TASK TO COMPLETE
Going through the material below, please gather all lines with the word "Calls" in them.

DATA RECORDS
======

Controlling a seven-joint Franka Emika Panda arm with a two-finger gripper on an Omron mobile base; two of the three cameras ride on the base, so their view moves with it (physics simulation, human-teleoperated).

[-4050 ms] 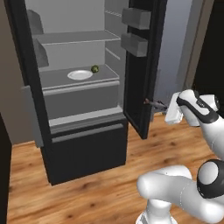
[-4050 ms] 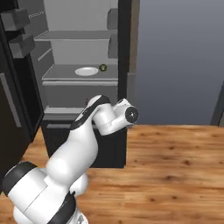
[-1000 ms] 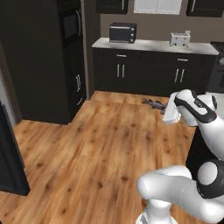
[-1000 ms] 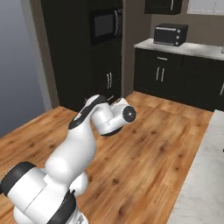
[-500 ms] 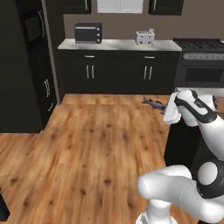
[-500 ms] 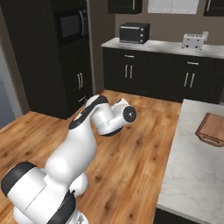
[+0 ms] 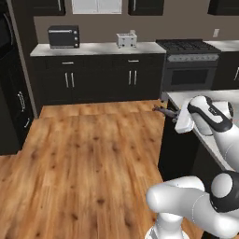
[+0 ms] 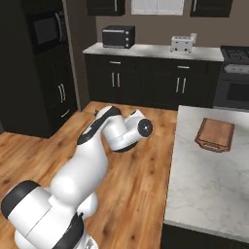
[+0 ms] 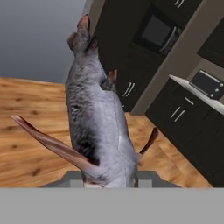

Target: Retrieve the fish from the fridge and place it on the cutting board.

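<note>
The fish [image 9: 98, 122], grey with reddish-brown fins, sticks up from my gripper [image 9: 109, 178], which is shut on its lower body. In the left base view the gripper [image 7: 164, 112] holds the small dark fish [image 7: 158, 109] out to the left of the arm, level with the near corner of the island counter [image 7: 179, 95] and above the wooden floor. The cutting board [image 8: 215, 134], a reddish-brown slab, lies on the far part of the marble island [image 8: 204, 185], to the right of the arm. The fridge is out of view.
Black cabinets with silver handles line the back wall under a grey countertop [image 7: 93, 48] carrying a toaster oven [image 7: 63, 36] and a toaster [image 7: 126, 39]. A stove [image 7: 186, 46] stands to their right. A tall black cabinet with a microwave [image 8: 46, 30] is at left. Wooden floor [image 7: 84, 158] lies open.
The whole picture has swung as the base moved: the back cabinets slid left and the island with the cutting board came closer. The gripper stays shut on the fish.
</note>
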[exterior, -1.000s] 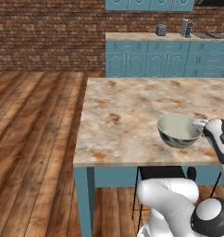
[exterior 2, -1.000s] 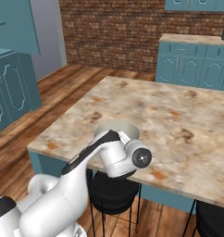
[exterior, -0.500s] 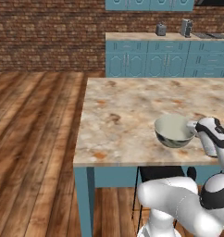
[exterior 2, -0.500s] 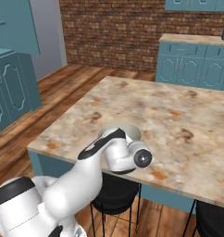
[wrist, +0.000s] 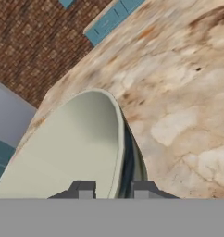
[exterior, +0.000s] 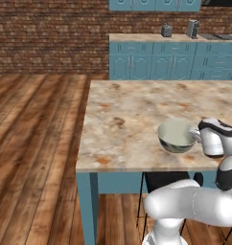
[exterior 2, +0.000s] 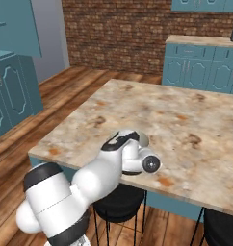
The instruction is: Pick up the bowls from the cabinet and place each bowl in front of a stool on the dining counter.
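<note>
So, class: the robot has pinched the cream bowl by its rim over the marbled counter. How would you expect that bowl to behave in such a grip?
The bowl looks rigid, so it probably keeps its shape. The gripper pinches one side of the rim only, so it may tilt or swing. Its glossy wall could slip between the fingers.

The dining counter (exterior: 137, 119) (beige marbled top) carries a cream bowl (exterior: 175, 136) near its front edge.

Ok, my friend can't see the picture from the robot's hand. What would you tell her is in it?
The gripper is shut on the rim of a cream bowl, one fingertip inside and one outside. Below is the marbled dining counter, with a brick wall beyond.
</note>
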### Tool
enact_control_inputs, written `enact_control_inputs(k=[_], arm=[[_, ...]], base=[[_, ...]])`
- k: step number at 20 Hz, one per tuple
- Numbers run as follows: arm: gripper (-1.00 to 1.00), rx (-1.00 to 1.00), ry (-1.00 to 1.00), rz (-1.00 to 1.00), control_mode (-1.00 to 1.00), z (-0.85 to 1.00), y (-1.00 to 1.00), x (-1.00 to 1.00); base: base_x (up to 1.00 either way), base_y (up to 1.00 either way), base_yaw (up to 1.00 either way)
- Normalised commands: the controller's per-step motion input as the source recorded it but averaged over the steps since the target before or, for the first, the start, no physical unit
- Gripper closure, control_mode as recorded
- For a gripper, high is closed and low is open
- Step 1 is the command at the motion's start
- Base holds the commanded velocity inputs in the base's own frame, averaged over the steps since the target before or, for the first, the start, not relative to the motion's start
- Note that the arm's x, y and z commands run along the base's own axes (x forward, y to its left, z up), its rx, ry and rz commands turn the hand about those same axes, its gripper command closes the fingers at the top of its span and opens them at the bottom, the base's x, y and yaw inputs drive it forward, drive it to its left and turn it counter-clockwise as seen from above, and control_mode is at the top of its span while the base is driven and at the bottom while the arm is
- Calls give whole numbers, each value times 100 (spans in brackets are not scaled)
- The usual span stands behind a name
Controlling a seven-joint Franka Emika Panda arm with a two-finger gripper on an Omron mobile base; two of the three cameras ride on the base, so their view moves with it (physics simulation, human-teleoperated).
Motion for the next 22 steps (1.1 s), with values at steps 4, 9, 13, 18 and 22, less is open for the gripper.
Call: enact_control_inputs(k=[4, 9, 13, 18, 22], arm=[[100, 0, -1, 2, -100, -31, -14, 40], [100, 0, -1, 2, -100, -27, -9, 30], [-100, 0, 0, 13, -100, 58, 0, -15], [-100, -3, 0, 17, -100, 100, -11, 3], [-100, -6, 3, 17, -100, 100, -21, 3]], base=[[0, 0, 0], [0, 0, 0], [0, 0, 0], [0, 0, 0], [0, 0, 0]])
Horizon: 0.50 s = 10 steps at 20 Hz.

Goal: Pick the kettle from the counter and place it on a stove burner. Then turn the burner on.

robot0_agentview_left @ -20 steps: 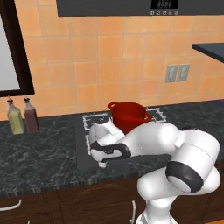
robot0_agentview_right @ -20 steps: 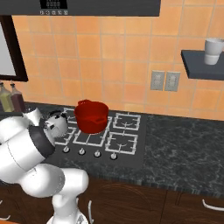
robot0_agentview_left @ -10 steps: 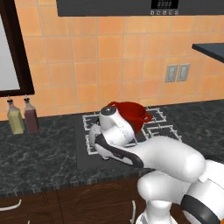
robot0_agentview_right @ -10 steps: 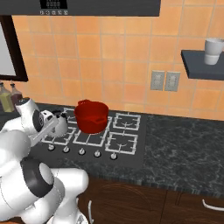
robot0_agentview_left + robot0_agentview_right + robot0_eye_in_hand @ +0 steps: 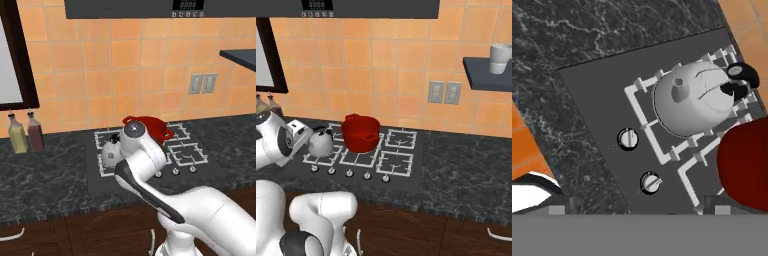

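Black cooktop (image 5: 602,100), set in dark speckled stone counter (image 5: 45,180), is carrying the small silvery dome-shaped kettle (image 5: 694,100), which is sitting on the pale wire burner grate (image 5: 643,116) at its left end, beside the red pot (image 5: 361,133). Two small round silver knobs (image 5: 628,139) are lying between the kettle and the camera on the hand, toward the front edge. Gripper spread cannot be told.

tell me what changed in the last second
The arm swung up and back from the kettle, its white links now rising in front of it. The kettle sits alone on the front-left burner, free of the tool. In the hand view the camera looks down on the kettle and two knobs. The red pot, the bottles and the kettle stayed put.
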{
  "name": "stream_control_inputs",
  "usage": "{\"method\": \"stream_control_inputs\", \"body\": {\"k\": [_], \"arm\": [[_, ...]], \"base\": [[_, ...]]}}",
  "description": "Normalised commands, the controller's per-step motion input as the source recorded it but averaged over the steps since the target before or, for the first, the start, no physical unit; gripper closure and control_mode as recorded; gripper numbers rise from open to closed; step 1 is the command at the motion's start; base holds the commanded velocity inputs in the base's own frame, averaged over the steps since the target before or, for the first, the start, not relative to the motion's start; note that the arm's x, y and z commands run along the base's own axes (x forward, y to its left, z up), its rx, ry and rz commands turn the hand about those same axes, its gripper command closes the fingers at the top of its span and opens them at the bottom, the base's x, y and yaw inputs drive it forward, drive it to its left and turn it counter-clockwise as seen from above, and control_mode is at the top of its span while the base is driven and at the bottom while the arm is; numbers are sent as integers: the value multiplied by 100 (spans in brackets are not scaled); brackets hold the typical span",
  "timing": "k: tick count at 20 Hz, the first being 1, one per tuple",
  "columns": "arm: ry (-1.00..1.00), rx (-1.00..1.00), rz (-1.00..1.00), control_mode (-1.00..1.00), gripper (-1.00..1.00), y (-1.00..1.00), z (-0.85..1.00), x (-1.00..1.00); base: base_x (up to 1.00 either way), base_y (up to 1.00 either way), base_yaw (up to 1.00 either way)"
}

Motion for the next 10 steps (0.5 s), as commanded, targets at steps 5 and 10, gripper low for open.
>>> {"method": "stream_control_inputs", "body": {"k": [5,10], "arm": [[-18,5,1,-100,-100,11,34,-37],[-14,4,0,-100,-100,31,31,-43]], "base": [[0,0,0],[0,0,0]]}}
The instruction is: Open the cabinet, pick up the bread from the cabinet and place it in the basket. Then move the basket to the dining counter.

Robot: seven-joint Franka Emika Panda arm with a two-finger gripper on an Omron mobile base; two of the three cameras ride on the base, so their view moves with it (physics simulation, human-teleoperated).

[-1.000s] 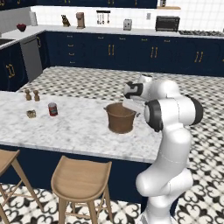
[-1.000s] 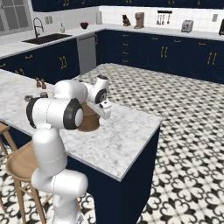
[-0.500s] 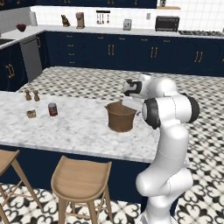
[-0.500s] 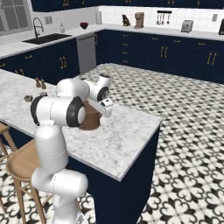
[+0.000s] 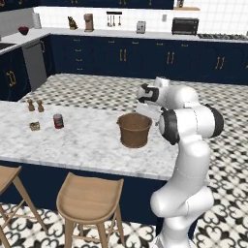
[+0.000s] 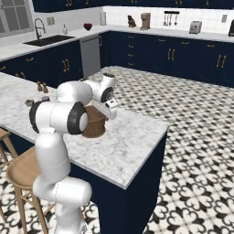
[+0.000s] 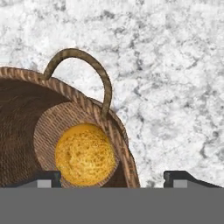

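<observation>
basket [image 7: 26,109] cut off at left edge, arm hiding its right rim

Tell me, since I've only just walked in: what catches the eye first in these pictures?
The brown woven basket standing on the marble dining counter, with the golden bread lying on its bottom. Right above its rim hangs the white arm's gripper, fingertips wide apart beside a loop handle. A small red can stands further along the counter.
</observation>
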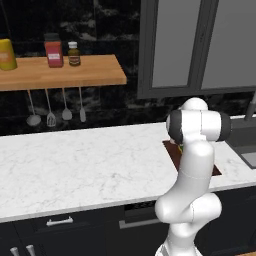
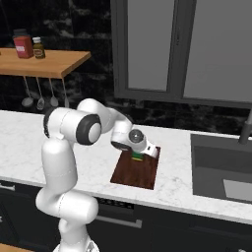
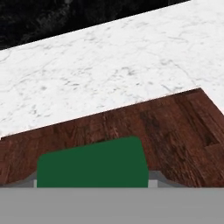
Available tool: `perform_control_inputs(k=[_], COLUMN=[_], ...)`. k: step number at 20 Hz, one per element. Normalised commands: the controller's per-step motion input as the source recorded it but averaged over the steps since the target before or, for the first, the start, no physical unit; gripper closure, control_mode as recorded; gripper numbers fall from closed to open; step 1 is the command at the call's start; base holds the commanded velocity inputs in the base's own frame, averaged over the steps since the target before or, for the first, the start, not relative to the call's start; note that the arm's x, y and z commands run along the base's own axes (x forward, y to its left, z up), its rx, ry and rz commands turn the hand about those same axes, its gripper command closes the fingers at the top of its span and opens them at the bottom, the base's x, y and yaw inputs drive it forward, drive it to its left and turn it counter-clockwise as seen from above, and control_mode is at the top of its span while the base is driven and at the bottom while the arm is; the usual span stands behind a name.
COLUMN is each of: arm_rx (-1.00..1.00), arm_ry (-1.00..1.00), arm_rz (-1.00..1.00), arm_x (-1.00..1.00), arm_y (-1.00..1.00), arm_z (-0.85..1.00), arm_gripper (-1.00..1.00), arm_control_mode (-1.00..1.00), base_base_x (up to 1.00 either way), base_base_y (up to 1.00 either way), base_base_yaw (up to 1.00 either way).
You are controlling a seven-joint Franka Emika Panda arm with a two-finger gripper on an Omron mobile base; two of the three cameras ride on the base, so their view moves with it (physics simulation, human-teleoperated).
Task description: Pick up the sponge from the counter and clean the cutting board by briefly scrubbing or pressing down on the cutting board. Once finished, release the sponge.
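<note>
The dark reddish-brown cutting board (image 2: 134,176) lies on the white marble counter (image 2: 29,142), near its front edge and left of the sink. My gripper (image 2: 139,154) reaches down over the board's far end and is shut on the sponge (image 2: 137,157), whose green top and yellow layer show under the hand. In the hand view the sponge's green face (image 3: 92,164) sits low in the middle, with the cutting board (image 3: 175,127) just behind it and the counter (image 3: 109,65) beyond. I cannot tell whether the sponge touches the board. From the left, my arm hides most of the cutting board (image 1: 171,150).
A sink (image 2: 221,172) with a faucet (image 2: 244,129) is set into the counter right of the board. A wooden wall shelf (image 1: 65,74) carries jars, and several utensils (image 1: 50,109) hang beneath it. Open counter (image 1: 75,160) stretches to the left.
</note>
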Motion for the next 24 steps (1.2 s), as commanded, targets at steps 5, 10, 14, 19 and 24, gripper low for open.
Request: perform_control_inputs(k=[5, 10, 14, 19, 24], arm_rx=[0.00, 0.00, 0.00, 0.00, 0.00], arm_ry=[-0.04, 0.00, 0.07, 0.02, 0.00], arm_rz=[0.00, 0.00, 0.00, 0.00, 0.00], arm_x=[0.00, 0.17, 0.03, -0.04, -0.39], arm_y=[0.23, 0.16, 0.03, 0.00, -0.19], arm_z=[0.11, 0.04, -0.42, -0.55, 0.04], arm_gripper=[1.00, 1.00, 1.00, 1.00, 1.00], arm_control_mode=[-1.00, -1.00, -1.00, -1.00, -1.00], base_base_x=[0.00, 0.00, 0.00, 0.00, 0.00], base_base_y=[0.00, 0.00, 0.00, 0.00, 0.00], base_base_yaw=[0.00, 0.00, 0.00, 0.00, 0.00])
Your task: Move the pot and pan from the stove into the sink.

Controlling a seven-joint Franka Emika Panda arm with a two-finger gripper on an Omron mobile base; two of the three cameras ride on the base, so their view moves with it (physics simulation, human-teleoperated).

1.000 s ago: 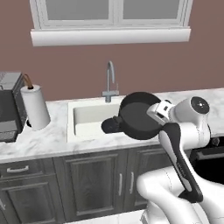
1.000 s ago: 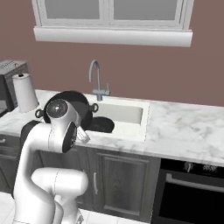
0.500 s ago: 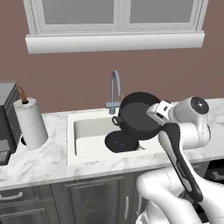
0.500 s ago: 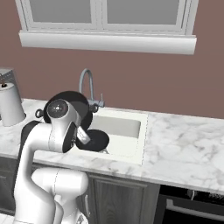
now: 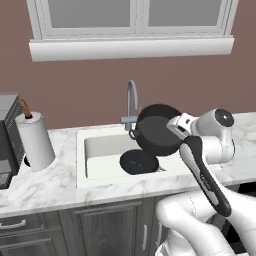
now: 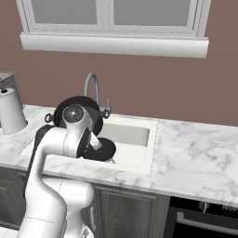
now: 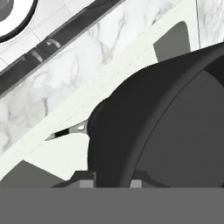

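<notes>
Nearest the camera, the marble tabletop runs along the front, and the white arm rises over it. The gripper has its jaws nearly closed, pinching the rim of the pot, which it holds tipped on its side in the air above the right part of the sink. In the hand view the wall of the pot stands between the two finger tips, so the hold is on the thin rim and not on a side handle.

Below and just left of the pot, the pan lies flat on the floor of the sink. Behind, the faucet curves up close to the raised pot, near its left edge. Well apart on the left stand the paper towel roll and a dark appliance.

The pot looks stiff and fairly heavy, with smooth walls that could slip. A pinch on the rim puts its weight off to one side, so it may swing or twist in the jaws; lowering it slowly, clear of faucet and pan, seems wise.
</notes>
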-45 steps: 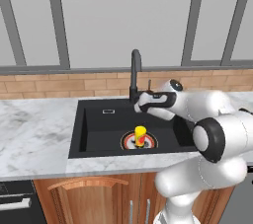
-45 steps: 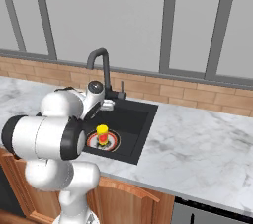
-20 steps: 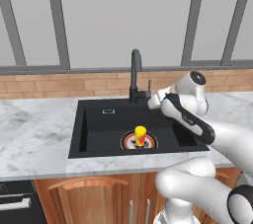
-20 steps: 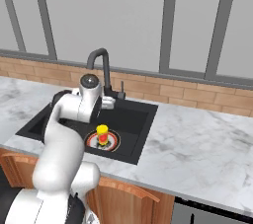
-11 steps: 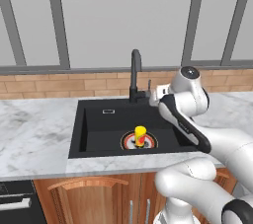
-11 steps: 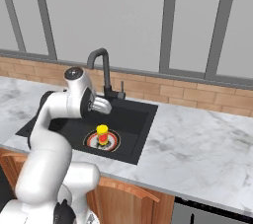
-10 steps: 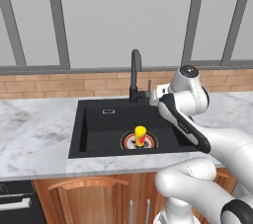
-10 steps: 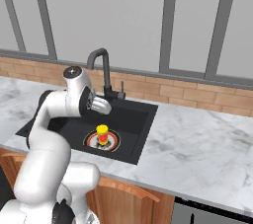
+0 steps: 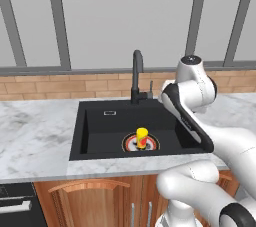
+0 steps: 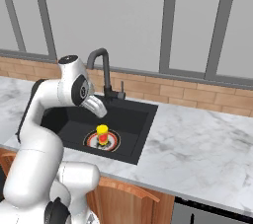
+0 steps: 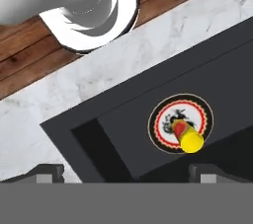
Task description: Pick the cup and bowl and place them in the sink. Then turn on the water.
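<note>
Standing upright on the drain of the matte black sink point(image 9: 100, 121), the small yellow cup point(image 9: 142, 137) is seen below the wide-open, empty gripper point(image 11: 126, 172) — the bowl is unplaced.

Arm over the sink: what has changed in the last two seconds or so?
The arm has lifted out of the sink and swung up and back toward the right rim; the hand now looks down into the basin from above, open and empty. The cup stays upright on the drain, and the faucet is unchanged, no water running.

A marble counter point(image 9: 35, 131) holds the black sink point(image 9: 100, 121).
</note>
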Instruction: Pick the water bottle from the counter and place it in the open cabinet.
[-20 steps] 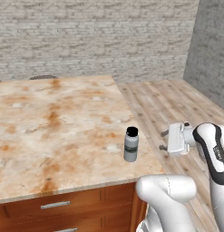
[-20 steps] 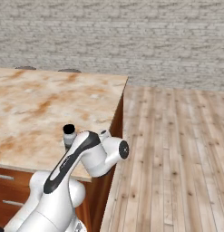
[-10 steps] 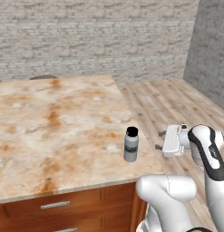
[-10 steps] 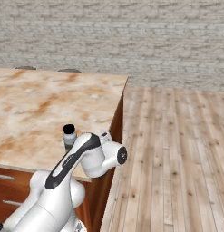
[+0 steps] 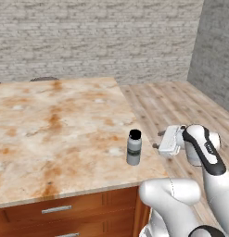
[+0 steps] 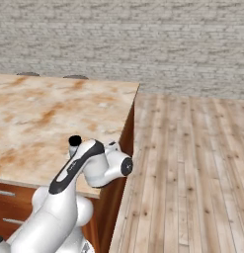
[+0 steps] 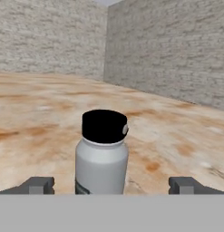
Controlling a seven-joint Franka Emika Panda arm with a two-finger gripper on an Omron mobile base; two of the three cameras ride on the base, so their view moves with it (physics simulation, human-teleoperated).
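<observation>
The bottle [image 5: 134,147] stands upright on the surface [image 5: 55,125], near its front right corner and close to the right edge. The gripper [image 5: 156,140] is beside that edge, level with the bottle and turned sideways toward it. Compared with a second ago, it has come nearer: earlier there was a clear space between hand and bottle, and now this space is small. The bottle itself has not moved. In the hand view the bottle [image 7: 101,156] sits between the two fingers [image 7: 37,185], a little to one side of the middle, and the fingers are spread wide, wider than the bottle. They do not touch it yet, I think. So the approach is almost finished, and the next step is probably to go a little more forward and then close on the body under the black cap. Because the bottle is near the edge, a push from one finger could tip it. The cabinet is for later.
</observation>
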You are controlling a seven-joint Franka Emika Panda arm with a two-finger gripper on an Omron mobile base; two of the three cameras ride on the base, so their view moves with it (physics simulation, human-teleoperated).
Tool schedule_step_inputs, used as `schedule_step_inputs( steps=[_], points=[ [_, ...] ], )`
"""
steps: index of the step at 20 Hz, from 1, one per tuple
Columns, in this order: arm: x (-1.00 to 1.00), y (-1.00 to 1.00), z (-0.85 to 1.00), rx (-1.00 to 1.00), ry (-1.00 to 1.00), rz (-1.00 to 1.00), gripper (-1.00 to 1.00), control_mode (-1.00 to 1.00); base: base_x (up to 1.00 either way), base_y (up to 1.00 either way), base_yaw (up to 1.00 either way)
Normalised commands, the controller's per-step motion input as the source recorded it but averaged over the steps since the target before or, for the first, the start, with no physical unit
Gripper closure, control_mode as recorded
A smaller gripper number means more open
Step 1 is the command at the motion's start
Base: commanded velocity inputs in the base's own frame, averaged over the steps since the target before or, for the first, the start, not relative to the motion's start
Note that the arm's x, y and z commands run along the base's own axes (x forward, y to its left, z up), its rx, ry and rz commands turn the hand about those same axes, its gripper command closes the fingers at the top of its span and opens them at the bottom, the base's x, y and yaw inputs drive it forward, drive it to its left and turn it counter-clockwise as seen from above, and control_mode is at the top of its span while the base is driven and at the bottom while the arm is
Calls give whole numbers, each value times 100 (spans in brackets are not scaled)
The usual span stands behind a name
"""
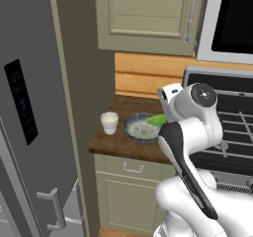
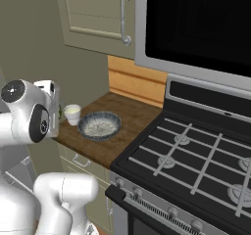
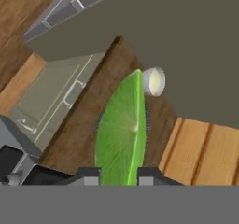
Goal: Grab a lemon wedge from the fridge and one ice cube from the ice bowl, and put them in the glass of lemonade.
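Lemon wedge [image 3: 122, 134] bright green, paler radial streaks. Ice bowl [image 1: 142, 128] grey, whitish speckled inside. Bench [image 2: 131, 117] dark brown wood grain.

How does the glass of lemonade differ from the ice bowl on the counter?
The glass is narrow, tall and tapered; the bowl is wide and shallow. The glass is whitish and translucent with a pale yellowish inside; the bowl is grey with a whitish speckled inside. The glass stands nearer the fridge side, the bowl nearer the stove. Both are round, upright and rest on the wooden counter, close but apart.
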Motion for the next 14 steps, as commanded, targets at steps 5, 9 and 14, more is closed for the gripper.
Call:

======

RESULT OF THIS TASK
- Calls give whole numbers, each value times 100 (spans in brackets are not scaled)
Calls give whole numbers, each value times 100 (spans in brackets are not scaled)

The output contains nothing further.